▸ PROBLEM STATEMENT
All of the data is to be printed again exactly as it appears.

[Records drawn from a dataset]
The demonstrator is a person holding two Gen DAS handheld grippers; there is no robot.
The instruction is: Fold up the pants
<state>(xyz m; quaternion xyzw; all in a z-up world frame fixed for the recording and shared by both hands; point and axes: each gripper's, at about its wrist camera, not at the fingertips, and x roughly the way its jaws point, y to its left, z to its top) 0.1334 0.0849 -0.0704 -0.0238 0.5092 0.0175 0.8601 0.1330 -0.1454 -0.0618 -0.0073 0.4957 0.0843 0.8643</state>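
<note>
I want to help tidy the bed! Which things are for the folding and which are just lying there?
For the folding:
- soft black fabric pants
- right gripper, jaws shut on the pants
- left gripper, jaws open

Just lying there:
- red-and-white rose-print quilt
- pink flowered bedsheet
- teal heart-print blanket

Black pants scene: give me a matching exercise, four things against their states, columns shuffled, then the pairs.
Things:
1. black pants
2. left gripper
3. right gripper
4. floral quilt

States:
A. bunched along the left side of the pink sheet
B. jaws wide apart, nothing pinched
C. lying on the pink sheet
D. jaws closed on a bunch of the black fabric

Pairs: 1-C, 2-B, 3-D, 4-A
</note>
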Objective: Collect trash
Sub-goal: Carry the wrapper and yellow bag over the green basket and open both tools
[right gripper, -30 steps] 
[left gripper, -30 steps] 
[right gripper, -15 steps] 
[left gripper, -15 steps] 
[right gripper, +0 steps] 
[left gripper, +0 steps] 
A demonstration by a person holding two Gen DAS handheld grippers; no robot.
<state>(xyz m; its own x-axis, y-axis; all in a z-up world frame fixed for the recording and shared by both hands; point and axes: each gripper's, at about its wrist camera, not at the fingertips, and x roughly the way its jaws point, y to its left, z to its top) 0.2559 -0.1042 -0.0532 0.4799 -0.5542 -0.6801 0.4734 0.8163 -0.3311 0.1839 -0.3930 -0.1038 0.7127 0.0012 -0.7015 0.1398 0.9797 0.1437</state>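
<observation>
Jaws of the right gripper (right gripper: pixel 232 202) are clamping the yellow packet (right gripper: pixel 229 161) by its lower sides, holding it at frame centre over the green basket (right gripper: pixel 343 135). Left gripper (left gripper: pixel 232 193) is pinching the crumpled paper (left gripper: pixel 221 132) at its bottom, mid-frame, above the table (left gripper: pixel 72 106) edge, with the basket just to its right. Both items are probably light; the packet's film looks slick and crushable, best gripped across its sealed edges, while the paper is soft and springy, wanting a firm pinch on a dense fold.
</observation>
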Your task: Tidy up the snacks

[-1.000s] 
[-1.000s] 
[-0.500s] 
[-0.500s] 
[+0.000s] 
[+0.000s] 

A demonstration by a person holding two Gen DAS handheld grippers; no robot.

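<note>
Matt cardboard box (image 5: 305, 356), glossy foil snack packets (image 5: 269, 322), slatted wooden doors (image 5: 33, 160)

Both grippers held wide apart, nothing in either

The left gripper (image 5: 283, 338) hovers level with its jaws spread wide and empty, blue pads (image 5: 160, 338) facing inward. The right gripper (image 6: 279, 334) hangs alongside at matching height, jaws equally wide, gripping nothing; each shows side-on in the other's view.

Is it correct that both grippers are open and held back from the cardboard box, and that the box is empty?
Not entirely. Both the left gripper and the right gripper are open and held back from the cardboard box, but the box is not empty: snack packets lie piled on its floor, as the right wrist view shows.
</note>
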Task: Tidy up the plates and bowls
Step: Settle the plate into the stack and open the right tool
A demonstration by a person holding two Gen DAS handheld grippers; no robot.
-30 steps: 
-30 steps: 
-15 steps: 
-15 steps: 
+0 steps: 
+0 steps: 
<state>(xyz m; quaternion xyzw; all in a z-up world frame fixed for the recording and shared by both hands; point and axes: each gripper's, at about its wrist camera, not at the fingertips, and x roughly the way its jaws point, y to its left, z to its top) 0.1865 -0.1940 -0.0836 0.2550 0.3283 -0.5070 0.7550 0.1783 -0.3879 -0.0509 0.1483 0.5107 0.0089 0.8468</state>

▸ ANSWER SECTION
The demonstrator is a person holding two Gen DAS handheld grippers; there is no robot.
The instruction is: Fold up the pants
<state>(xyz m; quaternion xyzw; all in a z-up world frame fixed for the recording and shared by both hands; point and axes: each gripper's, at about its wrist camera, not at the fingertips, and x roughly the way its jaws point, y to its left, z to its top) 0.1334 0.0849 -0.0704 -0.0238 0.5092 0.0175 0.8601 0.1330 -0.1454 -0.0618 -0.0073 0.4957 0.0843 0.8643</state>
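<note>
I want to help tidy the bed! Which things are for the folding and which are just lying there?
For the folding:
- soft black fabric pants
- right gripper, jaws shut on the pants
- left gripper, jaws open

Just lying there:
- red-and-white rose-print quilt
- pink flowered bedsheet
- teal heart-print blanket

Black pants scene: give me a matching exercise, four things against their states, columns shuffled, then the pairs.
Things:
1. black pants
2. left gripper
3. right gripper
4. floral quilt

States:
A. bunched along the left side of the pink sheet
B. jaws wide apart, nothing pinched
C. lying on the pink sheet
D. jaws closed on a bunch of the black fabric

Pairs: 1-C, 2-B, 3-D, 4-A
</note>
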Objective: Collect trash
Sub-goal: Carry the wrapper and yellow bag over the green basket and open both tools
[right gripper, -30 steps] 
[left gripper, -30 steps] 
[right gripper, -15 steps] 
[left gripper, -15 steps] 
[right gripper, +0 steps] 
[left gripper, +0 steps] 
A demonstration by a person holding two Gen DAS handheld grippers; no robot.
<state>(xyz m; its own x-axis, y-axis; all in a z-up world frame fixed for the recording and shared by both hands; point and axes: each gripper's, at about its wrist camera, not at the fingertips, and x roughly the way its jaws point, y to its left, z to its top) 0.2559 -0.1042 -0.0532 0.4799 -0.5542 -0.6801 0.4734 0.8163 -0.3311 0.1839 -0.3930 -0.1038 0.7127 0.0012 -0.7015 0.1398 0.9797 0.1437</state>
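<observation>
Jaws of the right gripper (right gripper: pixel 232 202) are clamping the yellow packet (right gripper: pixel 229 161) by its lower sides, holding it at frame centre over the green basket (right gripper: pixel 343 135). Left gripper (left gripper: pixel 232 193) is pinching the crumpled paper (left gripper: pixel 221 132) at its bottom, mid-frame, above the table (left gripper: pixel 72 106) edge, with the basket just to its right. Both items are probably light; the packet's film looks slick and crushable, best gripped across its sealed edges, while the paper is soft and springy, wanting a firm pinch on a dense fold.
</observation>
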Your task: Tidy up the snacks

[-1.000s] 
[-1.000s] 
[-0.500s] 
[-0.500s] 
[+0.000s] 
[+0.000s] 

A demonstration by a person holding two Gen DAS handheld grippers; no robot.

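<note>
Matt cardboard box (image 5: 305, 356), glossy foil snack packets (image 5: 269, 322), slatted wooden doors (image 5: 33, 160)

Both grippers held wide apart, nothing in either

The left gripper (image 5: 283, 338) hovers level with its jaws spread wide and empty, blue pads (image 5: 160, 338) facing inward. The right gripper (image 6: 279, 334) hangs alongside at matching height, jaws equally wide, gripping nothing; each shows side-on in the other's view.

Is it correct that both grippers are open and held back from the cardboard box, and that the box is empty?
Not entirely. Both the left gripper and the right gripper are open and held back from the cardboard box, but the box is not empty: snack packets lie piled on its floor, as the right wrist view shows.
</note>
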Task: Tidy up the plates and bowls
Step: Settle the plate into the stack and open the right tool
A demonstration by a person holding two Gen DAS handheld grippers; no robot.
-30 steps: 
-30 steps: 
-15 steps: 
-15 steps: 
+0 steps: 
+0 steps: 
<state>(xyz m; quaternion xyzw; all in a z-up world frame fixed for the recording and shared by both hands; point and axes: each gripper's, at about its wrist camera, not at the fingertips, and x roughly the way its jaws point, y to its left, z to its top) 0.1865 -0.1940 -0.0836 0.2550 0.3283 -0.5070 0.7550 0.1783 -0.3879 -0.0509 0.1483 0.5107 0.0089 0.8468</state>

Here the answer is complete.